- What the task requires: Pictures excluded, copy all of the data below exactly.

"""

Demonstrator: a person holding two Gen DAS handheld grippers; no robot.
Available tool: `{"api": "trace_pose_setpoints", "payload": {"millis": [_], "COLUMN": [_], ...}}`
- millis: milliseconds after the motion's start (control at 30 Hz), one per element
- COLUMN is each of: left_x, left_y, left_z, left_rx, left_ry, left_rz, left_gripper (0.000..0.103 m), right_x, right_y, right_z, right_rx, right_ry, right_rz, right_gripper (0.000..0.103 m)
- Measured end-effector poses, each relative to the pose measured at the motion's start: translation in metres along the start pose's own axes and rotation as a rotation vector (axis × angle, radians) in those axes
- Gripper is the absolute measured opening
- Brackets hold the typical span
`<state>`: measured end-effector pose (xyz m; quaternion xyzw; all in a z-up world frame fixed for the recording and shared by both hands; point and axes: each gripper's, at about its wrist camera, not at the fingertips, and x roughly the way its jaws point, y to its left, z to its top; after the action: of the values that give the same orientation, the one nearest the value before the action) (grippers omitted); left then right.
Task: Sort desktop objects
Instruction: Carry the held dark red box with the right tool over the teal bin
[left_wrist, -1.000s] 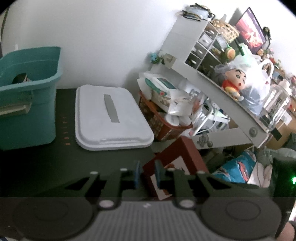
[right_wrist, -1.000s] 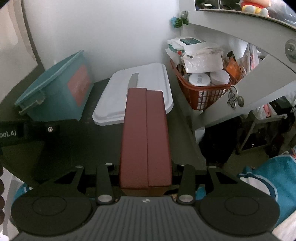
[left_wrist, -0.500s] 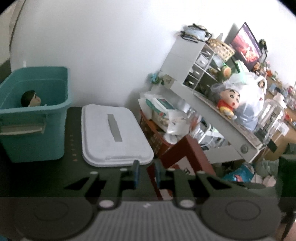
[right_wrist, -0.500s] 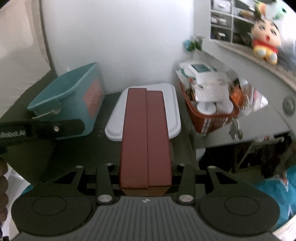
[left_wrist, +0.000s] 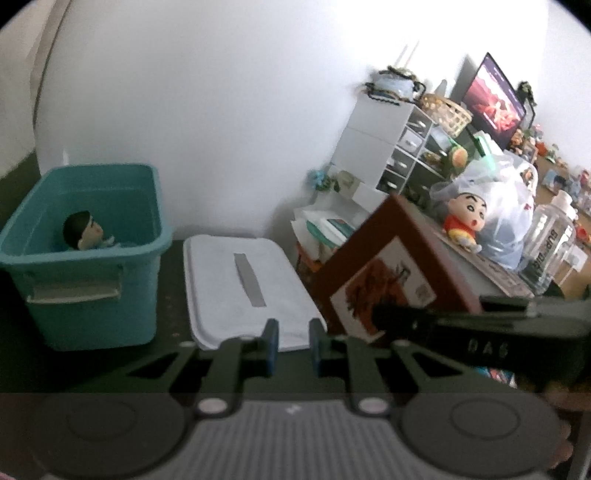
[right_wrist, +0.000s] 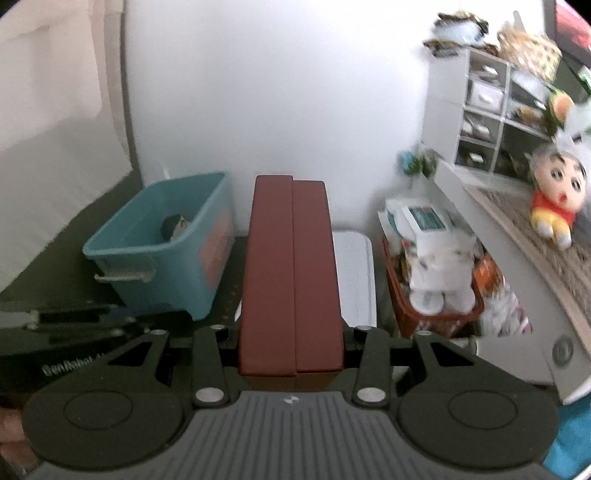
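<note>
Maroon box (right_wrist: 291, 273): clamped by its two long sides between the fingers of the right gripper (right_wrist: 291, 343), raised above the dark desktop (left_wrist: 92, 365) with its long axis running toward twelve o'clock in the right wrist view. In the left wrist view the same box (left_wrist: 391, 273) is seen at three o'clock, tilted, its pale illustrated label turned to the camera. Left gripper (left_wrist: 291, 349): blue-padded fingers (left_wrist: 271, 343) drawn nearly together, with nothing pinched between them. White lid (left_wrist: 243, 288): laid flat on the desktop at twelve o'clock of the left gripper, a grey strip along its middle. Teal bin (left_wrist: 92, 251): stood at ten o'clock, just beside the lid, with a dark-haired figurine (left_wrist: 83, 230) inside. Red basket (right_wrist: 436, 295): seen at two o'clock in the right wrist view, filled with white containers. Plush doll (right_wrist: 557, 192): seated on the grey shelf at upper right.
</note>
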<state>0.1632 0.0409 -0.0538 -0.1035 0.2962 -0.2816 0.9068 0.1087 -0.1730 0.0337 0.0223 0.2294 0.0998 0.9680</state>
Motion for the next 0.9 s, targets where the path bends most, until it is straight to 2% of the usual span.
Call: {"api": "trace_pose_setpoints", "payload": {"millis": [267,900], "left_x": [-0.01,-0.013], "left_y": [0.012,0.06], "left_z": [0.009,0.015], "left_rx": [-0.025,-0.155], "left_ry": [-0.044,-0.042], "left_rz": [0.019,0.083], "left_gripper": [0.019,0.019], "right_x": [0.0,0.022], "right_y": [0.018,0.069], "right_z": [0.037,0.091], "right_rx": [-0.055,-0.138], "right_ry": [-0.054,-0.101], "right_rz": [0.014,0.113], "right_gripper": [0.044,0.044]}}
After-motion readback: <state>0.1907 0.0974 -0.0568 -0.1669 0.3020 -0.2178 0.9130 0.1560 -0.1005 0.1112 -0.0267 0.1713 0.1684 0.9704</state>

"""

- Written response:
Demonstrator: a person holding two Gen DAS handheld grippers; no robot.
Available tool: `{"api": "trace_pose_setpoints", "payload": {"millis": [_], "COLUMN": [_], ...}}`
- millis: milliseconds after the motion's start (control at 30 Hz), one per element
- COLUMN is each of: left_x, left_y, left_z, left_rx, left_ry, left_rz, left_gripper (0.000..0.103 m), right_x, right_y, right_z, right_rx, right_ry, right_rz, right_gripper (0.000..0.103 m)
- Measured end-effector poses, each relative to the pose measured at the motion's start: translation in metres along the start pose's own axes and rotation as a rotation vector (axis × angle, radians) in those axes
- Gripper is the absolute measured opening
- Brackets hold the typical span
`<state>`: measured end-effector pose (xyz m; quaternion xyzw; all in a z-up world frame fixed for the recording and shared by both hands; point and axes: each gripper's, at about its wrist camera, not at the fingertips, and x roughly the way its jaws point, y to its left, z to its top; after the action: of the values that give the same orientation, the one nearest the value before the action) (grippers omitted); left then right.
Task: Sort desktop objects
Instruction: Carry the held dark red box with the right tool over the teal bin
[left_wrist, -1.000s] 
[right_wrist, -1.000s] 
[left_wrist, -0.500s] 
[right_wrist, -0.500s] 
[left_wrist, +0.000s] 
[right_wrist, +0.000s] 
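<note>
Maroon box (right_wrist: 291, 273): clamped by its two long sides between the fingers of the right gripper (right_wrist: 291, 343), raised above the dark desktop (left_wrist: 92, 365) with its long axis running toward twelve o'clock in the right wrist view. In the left wrist view the same box (left_wrist: 391, 273) is seen at three o'clock, tilted, its pale illustrated label turned to the camera. Left gripper (left_wrist: 291, 349): blue-padded fingers (left_wrist: 271, 343) drawn nearly together, with nothing pinched between them. White lid (left_wrist: 243, 288): laid flat on the desktop at twelve o'clock of the left gripper, a grey strip along its middle. Teal bin (left_wrist: 92, 251): stood at ten o'clock, just beside the lid, with a dark-haired figurine (left_wrist: 83, 230) inside. Red basket (right_wrist: 436, 295): seen at two o'clock in the right wrist view, filled with white containers. Plush doll (right_wrist: 557, 192): seated on the grey shelf at upper right.
</note>
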<state>0.1632 0.0409 -0.0538 -0.1035 0.2962 -0.2816 0.9068 0.1087 -0.1730 0.0337 0.0223 0.2294 0.0998 0.9680</state>
Motion for the next 0.9 s, targets where the path bends most, until it is straight to 2% of the usual span.
Call: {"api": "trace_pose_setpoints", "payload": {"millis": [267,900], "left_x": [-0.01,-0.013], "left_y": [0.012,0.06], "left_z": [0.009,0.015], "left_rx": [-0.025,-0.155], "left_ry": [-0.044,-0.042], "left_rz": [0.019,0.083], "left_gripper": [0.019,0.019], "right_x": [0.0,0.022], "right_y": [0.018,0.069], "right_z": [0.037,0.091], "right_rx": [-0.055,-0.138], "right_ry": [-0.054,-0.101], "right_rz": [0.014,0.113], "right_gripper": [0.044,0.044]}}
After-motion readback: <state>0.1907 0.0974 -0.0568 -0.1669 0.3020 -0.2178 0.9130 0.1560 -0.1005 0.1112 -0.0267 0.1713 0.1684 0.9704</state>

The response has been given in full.